> _TASK TO CARRY OUT_: Print the data in full, exactly as it reads.

● ● ● ● ●

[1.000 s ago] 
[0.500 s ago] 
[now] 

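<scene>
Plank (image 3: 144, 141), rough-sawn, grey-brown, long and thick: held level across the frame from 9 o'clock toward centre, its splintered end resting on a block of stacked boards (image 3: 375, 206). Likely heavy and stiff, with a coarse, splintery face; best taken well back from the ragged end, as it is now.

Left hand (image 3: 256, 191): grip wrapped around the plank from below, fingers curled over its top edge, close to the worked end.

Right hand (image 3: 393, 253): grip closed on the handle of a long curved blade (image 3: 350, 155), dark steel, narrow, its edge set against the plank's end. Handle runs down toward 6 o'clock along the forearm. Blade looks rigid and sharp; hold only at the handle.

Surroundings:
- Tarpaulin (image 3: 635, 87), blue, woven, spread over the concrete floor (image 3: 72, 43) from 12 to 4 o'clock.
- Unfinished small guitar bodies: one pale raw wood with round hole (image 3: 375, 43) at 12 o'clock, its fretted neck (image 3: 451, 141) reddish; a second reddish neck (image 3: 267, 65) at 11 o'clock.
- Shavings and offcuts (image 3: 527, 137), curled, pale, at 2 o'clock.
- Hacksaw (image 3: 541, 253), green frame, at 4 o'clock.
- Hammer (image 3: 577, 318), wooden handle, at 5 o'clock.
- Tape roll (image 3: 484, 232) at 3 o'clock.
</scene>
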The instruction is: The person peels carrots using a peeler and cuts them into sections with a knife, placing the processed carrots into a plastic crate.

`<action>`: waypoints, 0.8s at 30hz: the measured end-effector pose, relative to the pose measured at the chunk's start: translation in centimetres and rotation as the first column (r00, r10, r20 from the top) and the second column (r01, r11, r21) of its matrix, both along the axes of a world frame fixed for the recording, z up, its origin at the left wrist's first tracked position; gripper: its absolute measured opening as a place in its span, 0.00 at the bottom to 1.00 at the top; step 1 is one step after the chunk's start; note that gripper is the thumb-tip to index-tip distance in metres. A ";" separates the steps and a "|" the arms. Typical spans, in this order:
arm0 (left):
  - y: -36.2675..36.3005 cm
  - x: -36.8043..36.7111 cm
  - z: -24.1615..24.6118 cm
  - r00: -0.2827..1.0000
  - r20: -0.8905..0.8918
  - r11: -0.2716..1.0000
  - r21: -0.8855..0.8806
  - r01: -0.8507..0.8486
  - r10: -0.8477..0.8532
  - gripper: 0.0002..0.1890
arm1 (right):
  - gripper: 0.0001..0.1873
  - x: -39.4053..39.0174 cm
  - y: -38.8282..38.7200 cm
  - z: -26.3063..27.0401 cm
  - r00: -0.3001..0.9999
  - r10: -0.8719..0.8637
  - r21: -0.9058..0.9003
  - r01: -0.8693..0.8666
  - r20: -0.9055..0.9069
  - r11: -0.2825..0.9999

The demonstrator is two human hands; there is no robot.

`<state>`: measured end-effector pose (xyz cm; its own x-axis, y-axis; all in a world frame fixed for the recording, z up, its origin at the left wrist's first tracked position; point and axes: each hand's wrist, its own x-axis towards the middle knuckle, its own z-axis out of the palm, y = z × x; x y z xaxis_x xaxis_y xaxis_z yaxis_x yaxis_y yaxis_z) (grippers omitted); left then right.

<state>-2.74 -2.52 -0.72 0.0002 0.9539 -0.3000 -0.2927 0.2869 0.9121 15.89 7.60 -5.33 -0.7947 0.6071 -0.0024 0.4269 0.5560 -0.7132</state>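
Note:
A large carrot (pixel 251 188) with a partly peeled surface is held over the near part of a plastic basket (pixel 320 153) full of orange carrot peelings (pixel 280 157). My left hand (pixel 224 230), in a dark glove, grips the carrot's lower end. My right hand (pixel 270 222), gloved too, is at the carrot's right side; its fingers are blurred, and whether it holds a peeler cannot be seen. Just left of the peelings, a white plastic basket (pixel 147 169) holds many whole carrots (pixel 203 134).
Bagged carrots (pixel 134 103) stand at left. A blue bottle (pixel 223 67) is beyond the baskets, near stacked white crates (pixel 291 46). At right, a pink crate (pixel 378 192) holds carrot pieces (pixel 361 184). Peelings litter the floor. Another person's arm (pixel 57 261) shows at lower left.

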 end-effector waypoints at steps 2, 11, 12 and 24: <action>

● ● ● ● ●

> _TASK OUTPUT_:
[1.000 s ago] 
[0.500 s ago] 
[now] 

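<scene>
Plank (image 3: 144, 141), rough-sawn, grey-brown, long and thick: held level across the frame from 9 o'clock toward centre, its splintered end resting on a block of stacked boards (image 3: 375, 206). Likely heavy and stiff, with a coarse, splintery face; best taken well back from the ragged end, as it is now.

Left hand (image 3: 256, 191): grip wrapped around the plank from below, fingers curled over its top edge, close to the worked end.

Right hand (image 3: 393, 253): grip closed on the handle of a long curved blade (image 3: 350, 155), dark steel, narrow, its edge set against the plank's end. Handle runs down toward 6 o'clock along the forearm. Blade looks rigid and sharp; hold only at the handle.

Surroundings:
- Tarpaulin (image 3: 635, 87), blue, woven, spread over the concrete floor (image 3: 72, 43) from 12 to 4 o'clock.
- Unfinished small guitar bodies: one pale raw wood with round hole (image 3: 375, 43) at 12 o'clock, its fretted neck (image 3: 451, 141) reddish; a second reddish neck (image 3: 267, 65) at 11 o'clock.
- Shavings and offcuts (image 3: 527, 137), curled, pale, at 2 o'clock.
- Hacksaw (image 3: 541, 253), green frame, at 4 o'clock.
- Hammer (image 3: 577, 318), wooden handle, at 5 o'clock.
- Tape roll (image 3: 484, 232) at 3 o'clock.
</scene>
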The instruction is: The person peels carrots using a peeler and cuts them into sections with a knife, placing the processed carrots into a plastic crate.

`<action>`: waypoints, 0.8s at 30hz: the measured end-effector pose, relative to the pose measured at the chunk's start: translation in centimetres and rotation as the first column (r00, r10, r20 from the top) and the second column (r01, r11, r21) of its matrix, both along the axes of a world frame fixed for the recording, z up, its origin at the left wrist's first tracked position; gripper: its absolute measured opening as a place in its span, 0.00 at the bottom to 1.00 at the top; step 1 is one step after the chunk's start; note that gripper is the thumb-tip to index-tip distance in metres. A ";" separates the steps and a "|" the arms. Typical spans, in this order:
arm0 (left):
  - y: -36.2675..36.3005 cm
  - x: -36.8043..36.7111 cm
  - z: -24.1615..24.6118 cm
  - r00: -0.2827..1.0000
  - r20: -0.8905..0.8918
  - r11: -0.2716..1.0000
  - r21: -0.8855..0.8806
  - r01: -0.8507..0.8486
  - r10: -0.8477..0.8532
  - gripper: 0.0002..0.1890
arm1 (right):
  - gripper: 0.0001..0.1873
  - x: -39.4053..39.0174 cm
  - y: -38.8282..38.7200 cm
  - z: -26.3063..27.0401 cm
  - r00: -0.3001..0.9999
  - r10: -0.8719..0.8637
  - r21: -0.9058..0.9003
  - r01: -0.8693..0.8666
  - r20: -0.9055..0.9069
  - r11: -0.2825..0.9999

The demonstrator is two human hands; there is no robot.

`<state>`: measured end-effector pose (xyz cm; its own x-axis, y-axis; all in a world frame fixed for the recording, z up, its origin at the left wrist's first tracked position; point and axes: each hand's wrist, its own x-axis towards the middle knuckle, its own z-axis out of the palm, y = z × x; x y z xaxis_x xaxis_y xaxis_z yaxis_x yaxis_y yaxis_z) (grippers omitted); left then right.

<state>-2.74 -2.52 -0.72 0.0002 0.9539 -0.3000 -0.2927 0.2869 0.9121 15.89 7.60 -5.33 -0.7947 0.6071 -0.0024 0.4269 0.5560 -0.7132</state>
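Note:
A large carrot (pixel 251 188) with a partly peeled surface is held over the near part of a plastic basket (pixel 320 153) full of orange carrot peelings (pixel 280 157). My left hand (pixel 224 230), in a dark glove, grips the carrot's lower end. My right hand (pixel 270 222), gloved too, is at the carrot's right side; its fingers are blurred, and whether it holds a peeler cannot be seen. Just left of the peelings, a white plastic basket (pixel 147 169) holds many whole carrots (pixel 203 134).
Bagged carrots (pixel 134 103) stand at left. A blue bottle (pixel 223 67) is beyond the baskets, near stacked white crates (pixel 291 46). At right, a pink crate (pixel 378 192) holds carrot pieces (pixel 361 184). Peelings litter the floor. Another person's arm (pixel 57 261) shows at lower left.
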
 end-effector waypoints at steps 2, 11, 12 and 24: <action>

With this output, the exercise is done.